*** INFORMATION ***

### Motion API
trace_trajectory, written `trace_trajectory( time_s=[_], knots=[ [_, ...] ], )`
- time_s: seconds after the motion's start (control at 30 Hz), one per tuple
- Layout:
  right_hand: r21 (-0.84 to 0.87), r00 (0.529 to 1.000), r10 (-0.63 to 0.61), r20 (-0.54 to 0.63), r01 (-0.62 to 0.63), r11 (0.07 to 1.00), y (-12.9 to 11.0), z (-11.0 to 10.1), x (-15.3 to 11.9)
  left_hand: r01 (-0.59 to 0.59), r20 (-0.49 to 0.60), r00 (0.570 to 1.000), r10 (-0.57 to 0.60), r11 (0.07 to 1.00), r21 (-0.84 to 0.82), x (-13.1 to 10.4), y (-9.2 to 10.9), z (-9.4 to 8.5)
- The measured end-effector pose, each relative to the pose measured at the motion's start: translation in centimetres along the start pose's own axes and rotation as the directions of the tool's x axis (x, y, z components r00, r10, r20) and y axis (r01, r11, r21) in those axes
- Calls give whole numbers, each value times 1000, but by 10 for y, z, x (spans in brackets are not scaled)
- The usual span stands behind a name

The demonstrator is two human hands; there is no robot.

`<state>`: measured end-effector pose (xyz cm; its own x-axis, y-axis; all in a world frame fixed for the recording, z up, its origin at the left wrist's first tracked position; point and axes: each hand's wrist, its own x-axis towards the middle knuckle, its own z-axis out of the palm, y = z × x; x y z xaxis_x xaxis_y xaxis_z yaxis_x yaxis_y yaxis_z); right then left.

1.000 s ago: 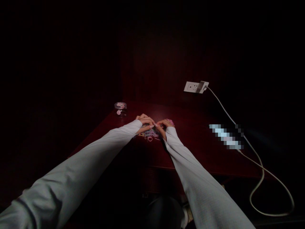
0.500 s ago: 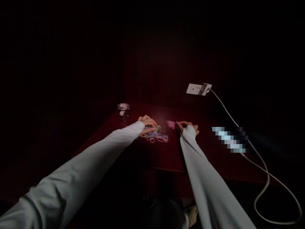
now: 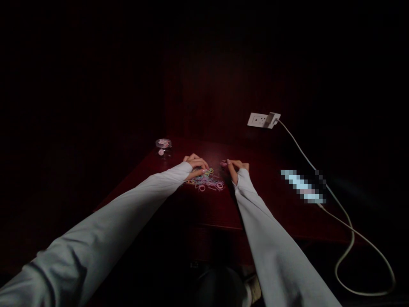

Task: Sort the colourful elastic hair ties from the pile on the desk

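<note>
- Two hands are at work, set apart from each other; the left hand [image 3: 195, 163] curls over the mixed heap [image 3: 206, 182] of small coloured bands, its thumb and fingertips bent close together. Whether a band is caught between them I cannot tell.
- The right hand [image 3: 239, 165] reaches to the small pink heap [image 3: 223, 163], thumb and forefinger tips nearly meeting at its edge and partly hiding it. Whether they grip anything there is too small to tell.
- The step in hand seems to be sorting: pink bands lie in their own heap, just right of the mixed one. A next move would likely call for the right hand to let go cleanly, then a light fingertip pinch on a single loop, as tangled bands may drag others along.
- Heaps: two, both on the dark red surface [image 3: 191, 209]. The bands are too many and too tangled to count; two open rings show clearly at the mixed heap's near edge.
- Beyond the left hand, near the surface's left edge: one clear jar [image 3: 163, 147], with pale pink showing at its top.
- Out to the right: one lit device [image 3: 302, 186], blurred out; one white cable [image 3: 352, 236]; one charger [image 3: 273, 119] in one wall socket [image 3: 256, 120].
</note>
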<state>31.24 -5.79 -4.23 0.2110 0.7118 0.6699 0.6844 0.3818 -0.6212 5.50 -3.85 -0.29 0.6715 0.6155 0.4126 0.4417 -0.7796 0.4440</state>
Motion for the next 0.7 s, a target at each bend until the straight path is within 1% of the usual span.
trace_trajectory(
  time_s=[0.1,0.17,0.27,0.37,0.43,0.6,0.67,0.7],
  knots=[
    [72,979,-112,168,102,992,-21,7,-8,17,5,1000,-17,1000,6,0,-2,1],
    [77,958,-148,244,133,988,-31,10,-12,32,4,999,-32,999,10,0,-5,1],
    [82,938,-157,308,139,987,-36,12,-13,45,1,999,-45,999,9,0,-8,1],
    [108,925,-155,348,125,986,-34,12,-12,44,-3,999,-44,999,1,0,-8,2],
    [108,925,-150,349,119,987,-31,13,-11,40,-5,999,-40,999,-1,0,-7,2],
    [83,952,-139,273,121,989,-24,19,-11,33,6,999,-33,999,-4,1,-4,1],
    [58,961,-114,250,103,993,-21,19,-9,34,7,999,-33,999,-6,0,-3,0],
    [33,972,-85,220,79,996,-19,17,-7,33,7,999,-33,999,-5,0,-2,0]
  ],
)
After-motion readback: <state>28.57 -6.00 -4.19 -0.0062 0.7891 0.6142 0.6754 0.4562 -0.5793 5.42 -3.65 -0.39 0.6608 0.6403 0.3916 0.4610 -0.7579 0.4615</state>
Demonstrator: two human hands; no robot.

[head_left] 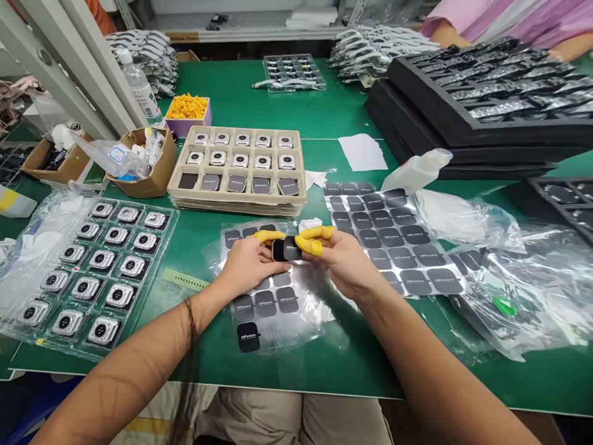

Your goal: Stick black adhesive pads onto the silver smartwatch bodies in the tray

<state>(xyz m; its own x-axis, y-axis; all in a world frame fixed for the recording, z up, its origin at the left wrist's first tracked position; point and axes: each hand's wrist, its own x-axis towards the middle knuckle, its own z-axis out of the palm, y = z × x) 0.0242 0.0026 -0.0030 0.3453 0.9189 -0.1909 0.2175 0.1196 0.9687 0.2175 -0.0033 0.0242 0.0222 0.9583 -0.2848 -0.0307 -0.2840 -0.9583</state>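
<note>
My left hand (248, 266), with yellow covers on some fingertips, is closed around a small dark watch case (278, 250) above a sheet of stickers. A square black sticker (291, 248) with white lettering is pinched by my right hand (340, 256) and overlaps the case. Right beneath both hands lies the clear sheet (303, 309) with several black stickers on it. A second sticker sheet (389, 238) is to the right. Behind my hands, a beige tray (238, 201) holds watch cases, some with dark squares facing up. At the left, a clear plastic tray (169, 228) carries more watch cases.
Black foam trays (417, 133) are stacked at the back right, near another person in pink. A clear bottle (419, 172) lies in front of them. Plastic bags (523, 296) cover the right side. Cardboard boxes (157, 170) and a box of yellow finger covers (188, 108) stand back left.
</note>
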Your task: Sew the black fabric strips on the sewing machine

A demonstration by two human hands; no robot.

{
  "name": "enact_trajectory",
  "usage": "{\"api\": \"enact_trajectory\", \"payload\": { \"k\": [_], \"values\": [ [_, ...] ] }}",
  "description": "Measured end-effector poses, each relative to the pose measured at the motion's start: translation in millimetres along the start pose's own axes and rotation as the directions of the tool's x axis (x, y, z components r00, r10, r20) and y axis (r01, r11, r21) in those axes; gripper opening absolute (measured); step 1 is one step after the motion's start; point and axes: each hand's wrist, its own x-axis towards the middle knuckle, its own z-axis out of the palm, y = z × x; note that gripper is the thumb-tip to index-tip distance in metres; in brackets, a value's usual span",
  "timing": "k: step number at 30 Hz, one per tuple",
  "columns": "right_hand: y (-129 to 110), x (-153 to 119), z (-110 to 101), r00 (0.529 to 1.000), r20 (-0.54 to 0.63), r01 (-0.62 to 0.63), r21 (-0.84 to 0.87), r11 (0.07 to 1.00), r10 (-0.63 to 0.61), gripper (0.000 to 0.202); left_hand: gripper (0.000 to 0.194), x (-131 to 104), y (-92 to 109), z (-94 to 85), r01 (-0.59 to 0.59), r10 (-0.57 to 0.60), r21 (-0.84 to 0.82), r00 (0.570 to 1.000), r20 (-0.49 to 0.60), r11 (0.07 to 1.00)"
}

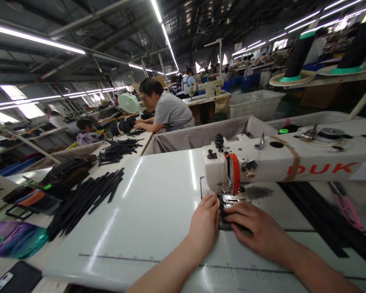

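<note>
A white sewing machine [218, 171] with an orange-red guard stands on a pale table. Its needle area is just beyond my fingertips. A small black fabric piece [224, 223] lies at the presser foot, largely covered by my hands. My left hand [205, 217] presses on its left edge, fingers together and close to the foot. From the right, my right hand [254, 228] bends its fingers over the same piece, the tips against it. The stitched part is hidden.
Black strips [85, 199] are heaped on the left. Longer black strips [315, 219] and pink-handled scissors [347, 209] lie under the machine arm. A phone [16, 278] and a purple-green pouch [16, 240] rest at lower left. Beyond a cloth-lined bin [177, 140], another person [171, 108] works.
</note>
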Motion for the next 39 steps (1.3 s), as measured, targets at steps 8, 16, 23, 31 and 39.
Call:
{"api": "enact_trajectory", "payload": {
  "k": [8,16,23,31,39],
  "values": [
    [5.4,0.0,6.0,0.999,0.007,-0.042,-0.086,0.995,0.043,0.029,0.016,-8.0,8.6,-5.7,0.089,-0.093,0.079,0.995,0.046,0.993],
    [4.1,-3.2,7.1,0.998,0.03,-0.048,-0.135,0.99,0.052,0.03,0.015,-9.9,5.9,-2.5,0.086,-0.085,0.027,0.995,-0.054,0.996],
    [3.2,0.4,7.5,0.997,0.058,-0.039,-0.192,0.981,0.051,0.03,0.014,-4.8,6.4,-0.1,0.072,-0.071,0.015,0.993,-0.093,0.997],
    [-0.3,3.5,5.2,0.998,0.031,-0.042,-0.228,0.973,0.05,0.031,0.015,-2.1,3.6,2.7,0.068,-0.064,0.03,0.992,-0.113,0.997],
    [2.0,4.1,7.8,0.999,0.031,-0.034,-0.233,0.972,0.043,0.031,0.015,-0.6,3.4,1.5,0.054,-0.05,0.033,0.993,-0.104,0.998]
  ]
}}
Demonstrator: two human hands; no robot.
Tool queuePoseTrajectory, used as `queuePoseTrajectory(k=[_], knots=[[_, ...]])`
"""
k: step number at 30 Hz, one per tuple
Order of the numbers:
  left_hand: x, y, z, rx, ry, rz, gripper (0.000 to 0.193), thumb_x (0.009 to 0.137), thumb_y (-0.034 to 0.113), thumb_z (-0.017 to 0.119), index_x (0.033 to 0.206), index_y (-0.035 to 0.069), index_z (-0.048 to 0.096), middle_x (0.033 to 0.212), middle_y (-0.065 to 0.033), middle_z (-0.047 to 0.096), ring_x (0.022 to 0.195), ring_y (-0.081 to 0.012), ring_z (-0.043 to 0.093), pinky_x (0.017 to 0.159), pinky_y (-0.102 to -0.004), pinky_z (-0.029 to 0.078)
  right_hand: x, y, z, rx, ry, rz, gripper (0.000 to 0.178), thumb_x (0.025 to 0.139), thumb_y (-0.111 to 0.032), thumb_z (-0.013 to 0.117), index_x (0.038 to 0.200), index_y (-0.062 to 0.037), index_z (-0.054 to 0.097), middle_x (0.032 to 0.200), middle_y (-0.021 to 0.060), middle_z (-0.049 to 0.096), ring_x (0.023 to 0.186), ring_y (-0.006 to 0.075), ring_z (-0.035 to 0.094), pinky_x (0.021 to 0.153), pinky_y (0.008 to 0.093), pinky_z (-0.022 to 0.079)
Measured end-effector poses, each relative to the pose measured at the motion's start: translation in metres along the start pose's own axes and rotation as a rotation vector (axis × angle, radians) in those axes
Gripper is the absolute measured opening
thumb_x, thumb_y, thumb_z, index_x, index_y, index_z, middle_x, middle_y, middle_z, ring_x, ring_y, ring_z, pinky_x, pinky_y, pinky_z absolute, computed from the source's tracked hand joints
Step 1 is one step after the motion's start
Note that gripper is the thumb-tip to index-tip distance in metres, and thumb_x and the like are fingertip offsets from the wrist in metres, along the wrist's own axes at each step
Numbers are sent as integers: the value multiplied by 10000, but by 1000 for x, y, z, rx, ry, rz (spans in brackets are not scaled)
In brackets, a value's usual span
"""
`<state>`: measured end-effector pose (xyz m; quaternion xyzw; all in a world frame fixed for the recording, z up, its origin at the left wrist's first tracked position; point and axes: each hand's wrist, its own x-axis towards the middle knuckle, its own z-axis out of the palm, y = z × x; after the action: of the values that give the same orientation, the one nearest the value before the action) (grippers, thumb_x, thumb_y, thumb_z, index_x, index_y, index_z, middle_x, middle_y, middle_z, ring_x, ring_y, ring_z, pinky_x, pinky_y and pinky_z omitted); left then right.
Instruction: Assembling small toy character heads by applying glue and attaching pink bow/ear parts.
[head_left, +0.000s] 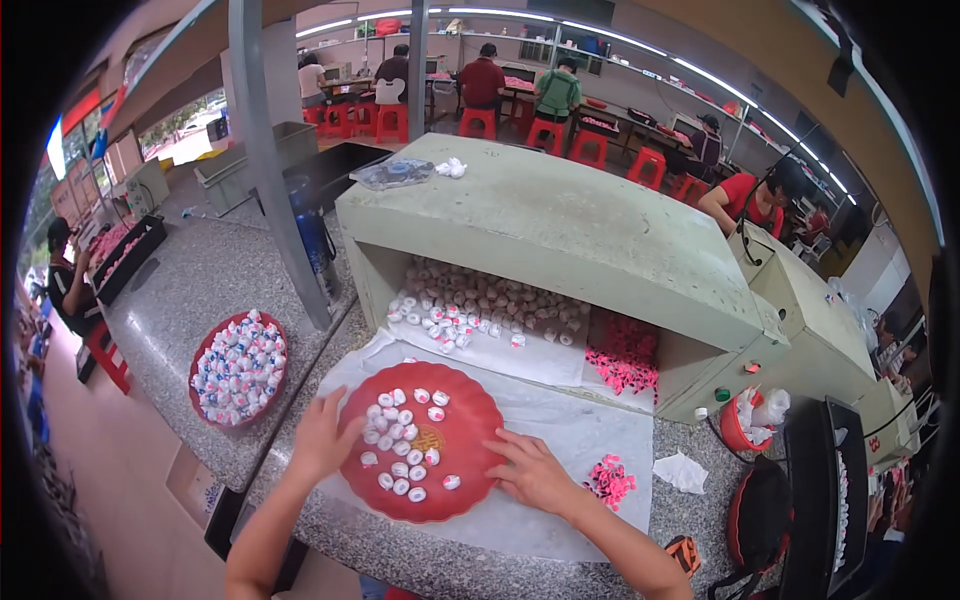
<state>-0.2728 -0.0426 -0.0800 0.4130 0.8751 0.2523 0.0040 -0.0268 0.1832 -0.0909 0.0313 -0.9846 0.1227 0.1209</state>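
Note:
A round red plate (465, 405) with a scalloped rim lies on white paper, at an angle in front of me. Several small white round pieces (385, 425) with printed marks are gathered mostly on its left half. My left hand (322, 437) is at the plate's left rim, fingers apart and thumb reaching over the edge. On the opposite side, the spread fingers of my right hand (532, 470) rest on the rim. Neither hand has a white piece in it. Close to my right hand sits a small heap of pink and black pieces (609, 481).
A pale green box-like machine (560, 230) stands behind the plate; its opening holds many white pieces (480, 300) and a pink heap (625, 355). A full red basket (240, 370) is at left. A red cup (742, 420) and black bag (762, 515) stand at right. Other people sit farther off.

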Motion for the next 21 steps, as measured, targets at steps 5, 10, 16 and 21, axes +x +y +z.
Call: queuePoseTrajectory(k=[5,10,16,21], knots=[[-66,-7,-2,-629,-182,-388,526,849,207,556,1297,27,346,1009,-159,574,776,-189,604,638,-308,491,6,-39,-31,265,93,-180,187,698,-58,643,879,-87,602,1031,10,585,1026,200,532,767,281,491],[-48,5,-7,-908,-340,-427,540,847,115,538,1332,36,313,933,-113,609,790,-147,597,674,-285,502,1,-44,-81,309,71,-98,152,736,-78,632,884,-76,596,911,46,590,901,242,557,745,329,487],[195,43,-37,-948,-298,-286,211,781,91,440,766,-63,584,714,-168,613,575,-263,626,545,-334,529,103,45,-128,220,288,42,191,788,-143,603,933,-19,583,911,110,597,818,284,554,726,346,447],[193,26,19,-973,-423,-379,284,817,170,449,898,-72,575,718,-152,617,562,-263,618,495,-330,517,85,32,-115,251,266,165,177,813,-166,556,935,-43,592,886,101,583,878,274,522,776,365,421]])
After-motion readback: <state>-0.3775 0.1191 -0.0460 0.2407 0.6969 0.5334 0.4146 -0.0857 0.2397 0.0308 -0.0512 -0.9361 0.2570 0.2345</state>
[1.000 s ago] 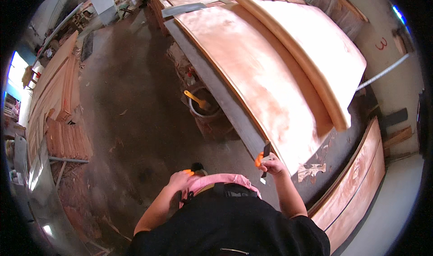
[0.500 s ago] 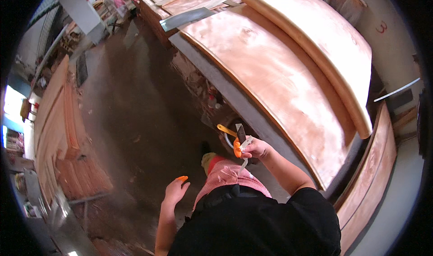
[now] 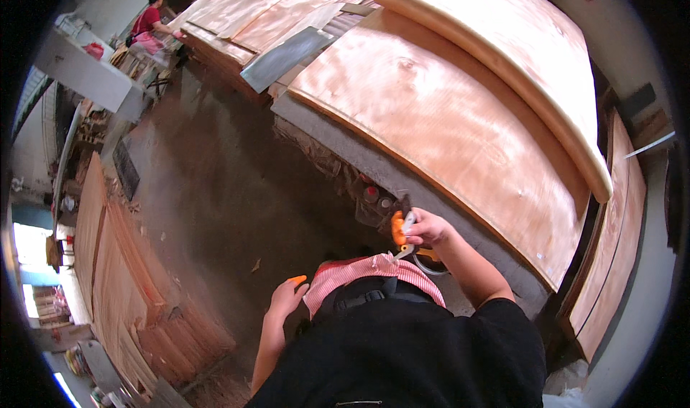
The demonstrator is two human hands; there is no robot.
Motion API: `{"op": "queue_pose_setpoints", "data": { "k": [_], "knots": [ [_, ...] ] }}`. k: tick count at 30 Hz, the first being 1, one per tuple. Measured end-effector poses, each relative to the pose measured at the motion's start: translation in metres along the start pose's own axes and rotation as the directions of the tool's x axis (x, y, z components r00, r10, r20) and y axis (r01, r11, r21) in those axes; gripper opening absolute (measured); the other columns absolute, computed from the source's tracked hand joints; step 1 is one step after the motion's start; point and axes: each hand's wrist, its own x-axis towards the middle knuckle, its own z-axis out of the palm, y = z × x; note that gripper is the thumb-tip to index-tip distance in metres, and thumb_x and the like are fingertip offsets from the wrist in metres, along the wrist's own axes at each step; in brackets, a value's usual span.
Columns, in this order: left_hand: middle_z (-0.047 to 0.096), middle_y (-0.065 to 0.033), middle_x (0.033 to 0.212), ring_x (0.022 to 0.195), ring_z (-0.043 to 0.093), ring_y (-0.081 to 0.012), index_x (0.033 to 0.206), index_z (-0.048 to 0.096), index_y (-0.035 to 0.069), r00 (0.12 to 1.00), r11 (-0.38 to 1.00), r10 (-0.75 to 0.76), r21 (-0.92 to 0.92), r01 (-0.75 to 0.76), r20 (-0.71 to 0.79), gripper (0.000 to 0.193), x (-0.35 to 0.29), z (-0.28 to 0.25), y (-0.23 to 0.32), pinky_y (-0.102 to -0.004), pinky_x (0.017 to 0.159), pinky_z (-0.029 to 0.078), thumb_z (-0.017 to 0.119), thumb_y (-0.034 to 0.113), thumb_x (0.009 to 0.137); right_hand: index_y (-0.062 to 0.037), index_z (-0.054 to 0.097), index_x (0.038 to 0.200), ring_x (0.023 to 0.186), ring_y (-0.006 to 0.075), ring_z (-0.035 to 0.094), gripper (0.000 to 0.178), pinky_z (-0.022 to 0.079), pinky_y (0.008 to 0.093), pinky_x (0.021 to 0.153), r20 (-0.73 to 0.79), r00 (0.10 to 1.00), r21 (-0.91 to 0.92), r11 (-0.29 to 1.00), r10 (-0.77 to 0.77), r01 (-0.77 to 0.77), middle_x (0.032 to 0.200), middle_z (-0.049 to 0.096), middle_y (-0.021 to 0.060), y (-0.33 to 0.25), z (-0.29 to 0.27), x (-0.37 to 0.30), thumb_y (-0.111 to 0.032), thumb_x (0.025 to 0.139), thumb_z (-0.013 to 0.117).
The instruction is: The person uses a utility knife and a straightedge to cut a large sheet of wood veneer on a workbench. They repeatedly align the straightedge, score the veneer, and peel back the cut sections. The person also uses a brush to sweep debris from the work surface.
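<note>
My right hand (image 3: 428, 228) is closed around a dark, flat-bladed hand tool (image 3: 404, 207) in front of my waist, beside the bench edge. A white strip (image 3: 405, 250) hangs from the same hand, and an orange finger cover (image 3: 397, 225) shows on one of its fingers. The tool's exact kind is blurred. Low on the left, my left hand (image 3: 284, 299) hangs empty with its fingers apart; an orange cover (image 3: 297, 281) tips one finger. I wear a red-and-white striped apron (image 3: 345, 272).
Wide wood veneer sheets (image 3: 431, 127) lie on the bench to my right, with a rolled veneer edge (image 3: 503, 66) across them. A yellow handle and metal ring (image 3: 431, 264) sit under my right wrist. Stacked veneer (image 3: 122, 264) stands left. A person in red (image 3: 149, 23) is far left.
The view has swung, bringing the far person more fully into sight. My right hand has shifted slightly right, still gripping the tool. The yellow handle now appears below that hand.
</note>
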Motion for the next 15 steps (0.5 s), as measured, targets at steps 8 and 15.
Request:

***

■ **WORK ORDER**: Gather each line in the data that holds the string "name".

■ **ANSWER TO THIS PROBLEM**:
- The usual span stands behind a name
  "name": "enact_trajectory",

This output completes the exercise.